What is required →
Reproduce all of the data that follows, character for character.

Given information →

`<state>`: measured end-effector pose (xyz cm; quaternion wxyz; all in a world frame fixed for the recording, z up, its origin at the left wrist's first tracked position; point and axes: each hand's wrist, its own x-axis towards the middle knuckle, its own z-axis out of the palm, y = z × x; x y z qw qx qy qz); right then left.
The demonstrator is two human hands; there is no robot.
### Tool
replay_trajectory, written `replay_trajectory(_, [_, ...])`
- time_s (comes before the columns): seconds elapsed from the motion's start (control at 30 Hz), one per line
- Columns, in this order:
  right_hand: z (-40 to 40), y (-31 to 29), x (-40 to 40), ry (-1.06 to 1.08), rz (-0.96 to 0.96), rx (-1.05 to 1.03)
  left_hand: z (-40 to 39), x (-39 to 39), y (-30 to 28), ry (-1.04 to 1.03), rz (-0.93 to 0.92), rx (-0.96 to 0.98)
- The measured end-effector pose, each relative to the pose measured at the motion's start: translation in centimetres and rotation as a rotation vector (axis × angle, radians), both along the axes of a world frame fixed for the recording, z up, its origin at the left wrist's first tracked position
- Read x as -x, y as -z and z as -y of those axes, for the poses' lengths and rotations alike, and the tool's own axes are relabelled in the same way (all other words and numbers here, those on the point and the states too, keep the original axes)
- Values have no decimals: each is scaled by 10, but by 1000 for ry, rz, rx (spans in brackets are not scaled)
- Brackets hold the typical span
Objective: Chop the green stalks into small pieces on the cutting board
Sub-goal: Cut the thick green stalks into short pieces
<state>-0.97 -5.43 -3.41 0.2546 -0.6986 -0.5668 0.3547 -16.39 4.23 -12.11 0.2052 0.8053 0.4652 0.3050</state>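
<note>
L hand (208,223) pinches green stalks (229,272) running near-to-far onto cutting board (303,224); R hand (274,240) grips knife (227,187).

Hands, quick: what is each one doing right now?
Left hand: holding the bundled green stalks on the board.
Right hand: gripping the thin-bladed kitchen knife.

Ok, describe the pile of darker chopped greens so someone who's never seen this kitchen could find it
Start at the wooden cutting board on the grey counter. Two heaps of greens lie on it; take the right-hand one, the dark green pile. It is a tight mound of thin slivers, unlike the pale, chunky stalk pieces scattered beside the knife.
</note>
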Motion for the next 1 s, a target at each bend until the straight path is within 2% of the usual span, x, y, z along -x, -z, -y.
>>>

Task answer →
`<state>`: measured end-effector pose (xyz cm; quaternion wxyz; all in a world frame fixed for the recording, z up, its origin at the left wrist's first tracked position; point and axes: each hand's wrist, its own x-axis towards the middle knuckle, its own z-axis out of the palm, y = z × x; x y z qw qx qy qz); right then left.
The demonstrator is two human hands; there is no robot.
### Tool
replay_trajectory, written `replay_trajectory(_, [_, ...])`
- time_s (comes before the columns): seconds elapsed from the motion's start (control at 30 Hz), one per line
- Columns, in this order:
  right_hand: z (-40 to 40), y (-31 to 29), x (-40 to 40), ry (-1.06 to 1.08), rz (-0.96 to 0.96), rx (-1.05 to 1.03)
  left_hand: z (-40 to 39), x (-39 to 39), y (-30 to 28), ry (-1.04 to 1.03), rz (-0.93 to 0.92), rx (-0.96 to 0.98)
- The measured end-effector pose, each relative to the pose measured at the motion's start: translation in centimetres and rotation as a rotation vector (axis × angle, radians), both along the axes of a world frame fixed for the recording, z up, its origin at the left wrist's first tracked position
- Read x as -x, y as -z and z as -y of those axes, for the poses' lengths and rotations alike, and the tool's own axes are relabelled in the same way (all other words and numbers here, those on the point and the states too, keep the original axes)
- Values have no decimals: each is scaled by 10, but by 1000 for ry, rz, rx (spans in brackets are not scaled)
- Brackets hold the typical span
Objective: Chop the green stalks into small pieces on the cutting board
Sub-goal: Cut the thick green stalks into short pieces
<state>-0.97 -5.43 -3.41 0.2546 -0.6986 -0.5668 0.3547 -16.39 4.23 -12.11 0.2052 0.8053 0.4652 0.3050</state>
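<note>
L hand (208,223) pinches green stalks (229,272) running near-to-far onto cutting board (303,224); R hand (274,240) grips knife (227,187).

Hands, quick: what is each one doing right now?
Left hand: holding the bundled green stalks on the board.
Right hand: gripping the thin-bladed kitchen knife.

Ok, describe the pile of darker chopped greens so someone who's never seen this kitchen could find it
Start at the wooden cutting board on the grey counter. Two heaps of greens lie on it; take the right-hand one, the dark green pile. It is a tight mound of thin slivers, unlike the pale, chunky stalk pieces scattered beside the knife.
</note>
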Motion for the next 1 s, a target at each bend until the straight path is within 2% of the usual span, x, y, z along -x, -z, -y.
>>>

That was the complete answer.